__Exercise details__
Could you restate word for word every line of the records below, from the first one to the one holding "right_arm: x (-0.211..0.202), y"?

[Stored dataset items]
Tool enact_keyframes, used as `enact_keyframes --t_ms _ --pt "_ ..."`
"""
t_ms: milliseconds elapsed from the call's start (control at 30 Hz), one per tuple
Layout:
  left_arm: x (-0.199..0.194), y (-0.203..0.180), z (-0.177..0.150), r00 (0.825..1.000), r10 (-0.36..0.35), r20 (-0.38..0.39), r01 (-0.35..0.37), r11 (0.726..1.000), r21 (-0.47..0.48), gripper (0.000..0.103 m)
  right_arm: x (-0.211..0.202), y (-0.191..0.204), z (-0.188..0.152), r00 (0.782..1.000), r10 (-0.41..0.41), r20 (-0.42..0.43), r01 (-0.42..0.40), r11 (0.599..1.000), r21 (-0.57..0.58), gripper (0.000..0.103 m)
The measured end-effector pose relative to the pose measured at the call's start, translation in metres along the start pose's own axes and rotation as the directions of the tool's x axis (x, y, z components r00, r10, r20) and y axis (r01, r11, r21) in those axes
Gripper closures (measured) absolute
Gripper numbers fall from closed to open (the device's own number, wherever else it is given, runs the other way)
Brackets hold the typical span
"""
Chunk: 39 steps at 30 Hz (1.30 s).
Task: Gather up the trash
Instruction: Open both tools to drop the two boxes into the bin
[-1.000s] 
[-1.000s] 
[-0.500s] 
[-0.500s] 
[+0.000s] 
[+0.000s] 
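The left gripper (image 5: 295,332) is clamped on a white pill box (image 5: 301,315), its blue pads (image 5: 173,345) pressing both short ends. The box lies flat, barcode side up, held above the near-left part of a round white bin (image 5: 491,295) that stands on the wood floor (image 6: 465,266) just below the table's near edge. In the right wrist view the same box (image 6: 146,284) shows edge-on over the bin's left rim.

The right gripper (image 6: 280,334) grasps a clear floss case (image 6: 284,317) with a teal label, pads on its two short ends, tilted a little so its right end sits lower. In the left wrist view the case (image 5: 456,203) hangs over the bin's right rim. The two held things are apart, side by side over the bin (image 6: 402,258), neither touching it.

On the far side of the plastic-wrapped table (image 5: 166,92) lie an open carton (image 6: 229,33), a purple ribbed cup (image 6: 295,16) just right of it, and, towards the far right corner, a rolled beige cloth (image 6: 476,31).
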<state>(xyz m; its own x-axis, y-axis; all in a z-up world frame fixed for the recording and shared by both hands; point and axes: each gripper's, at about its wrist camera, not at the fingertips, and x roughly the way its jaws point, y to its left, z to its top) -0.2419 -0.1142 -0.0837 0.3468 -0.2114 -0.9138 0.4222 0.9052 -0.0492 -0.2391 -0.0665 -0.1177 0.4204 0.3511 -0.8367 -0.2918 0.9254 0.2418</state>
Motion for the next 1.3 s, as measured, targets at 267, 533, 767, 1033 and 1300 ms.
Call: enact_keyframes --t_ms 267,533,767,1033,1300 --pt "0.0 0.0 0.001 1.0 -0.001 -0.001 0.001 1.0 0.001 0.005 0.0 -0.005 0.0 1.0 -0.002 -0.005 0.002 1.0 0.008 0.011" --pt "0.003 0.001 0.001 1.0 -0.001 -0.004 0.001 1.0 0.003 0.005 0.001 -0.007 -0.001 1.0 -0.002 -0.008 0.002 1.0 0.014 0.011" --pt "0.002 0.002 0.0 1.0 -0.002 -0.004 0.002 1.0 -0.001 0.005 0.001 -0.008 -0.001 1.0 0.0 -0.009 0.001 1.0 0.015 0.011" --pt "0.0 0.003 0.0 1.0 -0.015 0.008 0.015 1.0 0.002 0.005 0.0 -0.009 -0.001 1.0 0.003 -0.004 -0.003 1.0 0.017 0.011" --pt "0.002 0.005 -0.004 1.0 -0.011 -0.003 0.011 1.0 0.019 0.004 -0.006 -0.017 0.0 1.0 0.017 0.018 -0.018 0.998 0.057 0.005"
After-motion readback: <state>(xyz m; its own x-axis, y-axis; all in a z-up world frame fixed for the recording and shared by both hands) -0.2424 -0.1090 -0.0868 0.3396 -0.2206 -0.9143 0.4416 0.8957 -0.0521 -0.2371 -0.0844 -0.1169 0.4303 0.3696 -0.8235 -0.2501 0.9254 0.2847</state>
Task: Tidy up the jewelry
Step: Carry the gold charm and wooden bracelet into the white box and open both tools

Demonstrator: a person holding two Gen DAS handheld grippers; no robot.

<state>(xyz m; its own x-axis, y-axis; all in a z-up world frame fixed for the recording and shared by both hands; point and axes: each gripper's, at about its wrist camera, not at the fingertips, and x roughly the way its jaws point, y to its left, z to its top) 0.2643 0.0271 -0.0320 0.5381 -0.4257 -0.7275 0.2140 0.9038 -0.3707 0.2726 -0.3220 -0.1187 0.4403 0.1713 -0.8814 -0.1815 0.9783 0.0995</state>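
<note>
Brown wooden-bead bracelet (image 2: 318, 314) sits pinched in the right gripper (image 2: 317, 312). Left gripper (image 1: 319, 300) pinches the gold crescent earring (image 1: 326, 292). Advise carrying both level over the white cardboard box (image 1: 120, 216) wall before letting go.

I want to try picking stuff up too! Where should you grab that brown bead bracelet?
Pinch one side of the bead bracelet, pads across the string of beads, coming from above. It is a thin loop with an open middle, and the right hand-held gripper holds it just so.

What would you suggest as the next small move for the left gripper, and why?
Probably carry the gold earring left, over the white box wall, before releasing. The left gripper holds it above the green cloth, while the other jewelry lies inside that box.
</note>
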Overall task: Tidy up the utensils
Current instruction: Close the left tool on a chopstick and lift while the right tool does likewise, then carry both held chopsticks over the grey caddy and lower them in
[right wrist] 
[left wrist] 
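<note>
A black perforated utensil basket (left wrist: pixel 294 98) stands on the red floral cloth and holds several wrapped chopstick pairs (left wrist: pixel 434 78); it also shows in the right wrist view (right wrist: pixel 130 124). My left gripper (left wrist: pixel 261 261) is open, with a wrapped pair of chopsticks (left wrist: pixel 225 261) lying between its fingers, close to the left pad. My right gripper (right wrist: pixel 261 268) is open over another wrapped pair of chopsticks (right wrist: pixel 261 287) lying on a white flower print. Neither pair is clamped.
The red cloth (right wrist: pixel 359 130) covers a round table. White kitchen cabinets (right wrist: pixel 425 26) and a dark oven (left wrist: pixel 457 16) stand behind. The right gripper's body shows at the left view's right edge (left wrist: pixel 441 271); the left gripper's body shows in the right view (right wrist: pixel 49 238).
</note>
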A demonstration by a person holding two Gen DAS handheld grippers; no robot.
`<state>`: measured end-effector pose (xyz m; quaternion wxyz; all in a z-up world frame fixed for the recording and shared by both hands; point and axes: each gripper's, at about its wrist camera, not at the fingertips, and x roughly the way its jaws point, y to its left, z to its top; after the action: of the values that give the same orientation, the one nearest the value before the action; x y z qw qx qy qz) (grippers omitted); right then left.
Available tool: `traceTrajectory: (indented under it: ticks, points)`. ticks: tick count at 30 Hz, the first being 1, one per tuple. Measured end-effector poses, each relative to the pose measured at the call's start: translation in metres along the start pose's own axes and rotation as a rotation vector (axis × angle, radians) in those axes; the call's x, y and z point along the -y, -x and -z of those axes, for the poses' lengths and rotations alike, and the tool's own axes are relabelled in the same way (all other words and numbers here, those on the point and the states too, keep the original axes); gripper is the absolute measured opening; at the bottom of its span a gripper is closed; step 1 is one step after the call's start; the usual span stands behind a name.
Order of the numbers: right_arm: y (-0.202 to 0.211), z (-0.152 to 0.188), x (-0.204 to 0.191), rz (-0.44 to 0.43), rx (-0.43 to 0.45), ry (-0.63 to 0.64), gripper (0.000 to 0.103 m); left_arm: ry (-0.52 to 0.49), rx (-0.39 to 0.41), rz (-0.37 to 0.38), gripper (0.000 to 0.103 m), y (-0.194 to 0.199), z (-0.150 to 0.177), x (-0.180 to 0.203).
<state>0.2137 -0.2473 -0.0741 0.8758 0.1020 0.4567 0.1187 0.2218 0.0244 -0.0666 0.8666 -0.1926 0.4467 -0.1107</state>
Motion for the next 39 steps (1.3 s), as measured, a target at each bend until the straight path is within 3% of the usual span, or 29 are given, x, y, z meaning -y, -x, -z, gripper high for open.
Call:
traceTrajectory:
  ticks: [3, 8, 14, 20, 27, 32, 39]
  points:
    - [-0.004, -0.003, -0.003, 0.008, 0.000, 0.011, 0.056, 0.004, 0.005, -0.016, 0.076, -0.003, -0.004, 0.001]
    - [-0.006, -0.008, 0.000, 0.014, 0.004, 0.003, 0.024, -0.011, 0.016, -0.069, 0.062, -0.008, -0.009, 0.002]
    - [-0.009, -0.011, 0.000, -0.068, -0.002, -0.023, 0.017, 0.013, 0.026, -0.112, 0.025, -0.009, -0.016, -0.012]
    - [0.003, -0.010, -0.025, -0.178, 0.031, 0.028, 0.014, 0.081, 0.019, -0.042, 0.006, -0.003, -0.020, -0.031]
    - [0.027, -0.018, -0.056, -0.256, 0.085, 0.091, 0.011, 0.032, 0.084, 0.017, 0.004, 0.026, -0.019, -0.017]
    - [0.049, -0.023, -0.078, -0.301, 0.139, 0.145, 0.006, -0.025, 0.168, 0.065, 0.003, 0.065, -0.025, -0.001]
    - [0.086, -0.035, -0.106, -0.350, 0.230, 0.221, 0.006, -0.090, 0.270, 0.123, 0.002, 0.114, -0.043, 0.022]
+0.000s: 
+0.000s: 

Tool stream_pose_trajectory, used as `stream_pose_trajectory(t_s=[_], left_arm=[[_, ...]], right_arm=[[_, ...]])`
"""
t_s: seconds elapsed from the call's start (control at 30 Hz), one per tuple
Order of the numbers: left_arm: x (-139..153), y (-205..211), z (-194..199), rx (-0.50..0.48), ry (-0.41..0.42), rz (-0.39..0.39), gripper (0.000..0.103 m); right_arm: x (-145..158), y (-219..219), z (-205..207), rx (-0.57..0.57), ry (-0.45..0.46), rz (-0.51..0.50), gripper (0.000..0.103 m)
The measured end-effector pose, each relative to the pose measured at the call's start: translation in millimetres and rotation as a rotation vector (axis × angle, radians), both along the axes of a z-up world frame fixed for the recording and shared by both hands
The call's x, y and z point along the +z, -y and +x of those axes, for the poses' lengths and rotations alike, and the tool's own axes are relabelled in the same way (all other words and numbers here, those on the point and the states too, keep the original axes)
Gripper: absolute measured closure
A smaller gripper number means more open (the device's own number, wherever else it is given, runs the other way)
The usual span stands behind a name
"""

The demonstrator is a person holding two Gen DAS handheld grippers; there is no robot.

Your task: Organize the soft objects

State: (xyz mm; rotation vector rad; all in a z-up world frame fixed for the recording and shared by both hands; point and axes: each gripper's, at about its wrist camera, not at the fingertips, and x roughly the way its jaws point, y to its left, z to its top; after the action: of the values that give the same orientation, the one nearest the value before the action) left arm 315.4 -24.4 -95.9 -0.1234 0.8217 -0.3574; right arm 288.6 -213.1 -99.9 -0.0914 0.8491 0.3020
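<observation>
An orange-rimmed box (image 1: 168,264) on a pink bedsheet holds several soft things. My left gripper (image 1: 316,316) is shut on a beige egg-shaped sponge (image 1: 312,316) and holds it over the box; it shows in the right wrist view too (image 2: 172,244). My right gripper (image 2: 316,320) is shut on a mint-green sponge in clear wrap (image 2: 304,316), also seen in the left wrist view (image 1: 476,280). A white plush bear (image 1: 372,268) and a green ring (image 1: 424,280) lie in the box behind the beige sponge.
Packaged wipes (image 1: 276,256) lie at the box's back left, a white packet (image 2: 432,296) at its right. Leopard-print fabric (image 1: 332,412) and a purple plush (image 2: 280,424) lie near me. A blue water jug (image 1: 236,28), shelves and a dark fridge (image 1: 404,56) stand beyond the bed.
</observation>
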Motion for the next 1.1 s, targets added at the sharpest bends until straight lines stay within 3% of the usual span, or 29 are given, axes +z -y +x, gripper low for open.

__Answer space__
Tool enact_keyframes, used as `enact_keyframes --t_ms _ --pt "_ ..."`
"""
t_ms: milliseconds elapsed from the call's start (control at 30 Hz), one per tuple
Layout:
  left_arm: x (-0.199..0.194), y (-0.203..0.180), z (-0.177..0.150), r00 (0.825..1.000), r10 (-0.36..0.35), r20 (-0.38..0.39), r01 (-0.35..0.37), r11 (0.726..1.000), r21 (-0.47..0.48), gripper (0.000..0.103 m)
  right_arm: x (-0.211..0.202), y (-0.191..0.204), z (-0.188..0.152), r00 (0.782..1.000), r10 (-0.41..0.41), r20 (-0.42..0.43), r01 (-0.42..0.40), r11 (0.599..1.000), r21 (-0.57..0.58), gripper (0.000..0.103 m)

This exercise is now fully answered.